Traditionally Christians have prayed between Ascension Day (this year it’s Thursday 10th May) and Pentecost (Sunday 20th May) for ‘Thy Kingdom Come’, words from the Lord’s Prayer. Jesus goes to heaven; he ascends on Ascension Day, and Jesus’s Spirit, the Holy Spirit, comes at Pentecost, so hypothetically there’s nine days without God’s presence here.
During these nine days we imagine a time without God’s presence being with us and on imagining this our prayers should become more intense and filled with longing that ‘Thy Kingdom Come’ will happen very soon - in our lifetime.
Well, that’s the theory.
Last year during the nine days of ‘Thy Kingdom Come’ we were encouraged to pray for five people or five situations every day for ‘Thy Kingdom Come’ into that person or that situation. I prayed for five people last year - I won’t say if my prayers were answered, that’s another vicar’s letter (!) but this longing for the five and praying for Thy Kingdom Come’ into their lives vitalised my praying. I can imagine ‘Thy Kingdom Come’ in those situations, in those people. v This year one of those five I’ll be praying for will be my dad whose dementia has got really bad. I will pray ‘Thy Kingdom Come’ in his life. I can imagine this. I long to see my dad not violent or sad but at peace. I will also pray that my grandson with autism settles into a reception class. I can imagine what ‘Thy Kingdom Come’ might mean for him; that he’ll be encouraged and accepted and helped. The situation which concerns me is the treatment of animals kept for food and I’ll pray that all of us buy less meat and meat which has a Red Tractor symbol on it meaning how the animals were treated from birth to death met our welfare standards.
During those nine days, from Monday to Friday we will say morning and evening prayer in church and we will encourage prayers for those five people/situations - that ‘Thy kingdom Come’. Each will last about 20 minutes. There will be Bible Readings and time for prayer.
I’ll finish with a quotation, from The Archbishop of Canterbury, Justin Welby, about ‘Thy Kingdom Come’:
“The business of being witnesses to Jesus Christ and of praying to be witnesses compels us to look into the world around us.
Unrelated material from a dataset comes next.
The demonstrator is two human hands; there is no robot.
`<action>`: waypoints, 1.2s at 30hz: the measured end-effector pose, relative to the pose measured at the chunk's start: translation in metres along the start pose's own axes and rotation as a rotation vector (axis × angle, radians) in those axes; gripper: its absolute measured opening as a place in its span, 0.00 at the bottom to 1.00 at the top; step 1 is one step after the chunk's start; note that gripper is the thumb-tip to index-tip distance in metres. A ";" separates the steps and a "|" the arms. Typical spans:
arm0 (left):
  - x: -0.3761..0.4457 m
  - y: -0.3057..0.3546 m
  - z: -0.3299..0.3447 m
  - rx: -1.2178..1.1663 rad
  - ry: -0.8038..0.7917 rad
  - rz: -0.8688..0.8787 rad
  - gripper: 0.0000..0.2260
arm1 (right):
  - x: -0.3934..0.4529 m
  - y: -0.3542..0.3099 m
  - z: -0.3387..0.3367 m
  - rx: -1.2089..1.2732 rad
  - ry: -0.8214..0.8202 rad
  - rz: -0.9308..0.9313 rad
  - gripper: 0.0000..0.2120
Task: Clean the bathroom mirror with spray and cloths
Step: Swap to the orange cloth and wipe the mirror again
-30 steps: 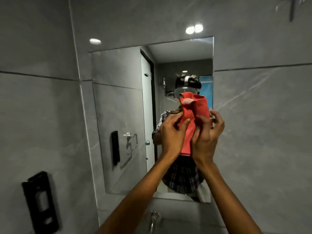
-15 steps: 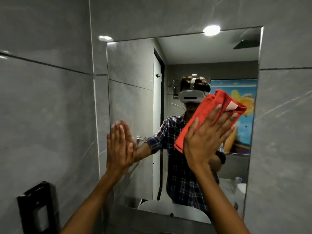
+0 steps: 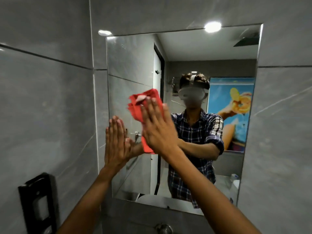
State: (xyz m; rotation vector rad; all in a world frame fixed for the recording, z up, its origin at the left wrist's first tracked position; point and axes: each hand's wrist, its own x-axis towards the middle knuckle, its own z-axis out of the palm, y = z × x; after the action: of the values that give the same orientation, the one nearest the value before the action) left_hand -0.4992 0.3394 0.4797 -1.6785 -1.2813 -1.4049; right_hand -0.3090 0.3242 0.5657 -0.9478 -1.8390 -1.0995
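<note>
The right hand [image 3: 158,130] lies flat with its fingers straight and close together, the grip fully spread rather than curled; its palm presses a folded red cloth [image 3: 143,105] against the glass, so the cloth is pinned under the hand and not pinched between fingers. The cloth sticks out above and to the left of the fingertips, with a pale tag showing near its top edge, and a strip of it hangs below the heel of the hand. The left hand [image 3: 116,144] is also open flat, fingers together and pointing up, empty, its palm resting near the left edge of the glass (whether it touches only glass or also the tile edge cannot be told). Both hands sit on the left half of the frameless rectangular wall mirror [image 3: 236,53], the right hand higher and just beside the left. Around the mirror run grey stone-look wall tiles [image 3: 47,102]. A black wall-mounted dispenser [image 3: 38,205] hangs at the lower left, well apart from the hands. A round metal tap fitting [image 3: 163,228] shows below the mirror.
</note>
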 end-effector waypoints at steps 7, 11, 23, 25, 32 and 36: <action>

It compels us to seek, to experience the compassion of God for a world caught up in lostness, in sin, but also in suffering and pain, in oppression of the poor, in cruelty, in abuse, in outrageous inequality, in all the things that go against the Kingdom of God.
“There is no limit to what the Kingdom of God does, and so the moment we start praying ‘Thy Kingdom Come’ we look outwards.“
Join us during those nine days - what five people or situations will you be praying for?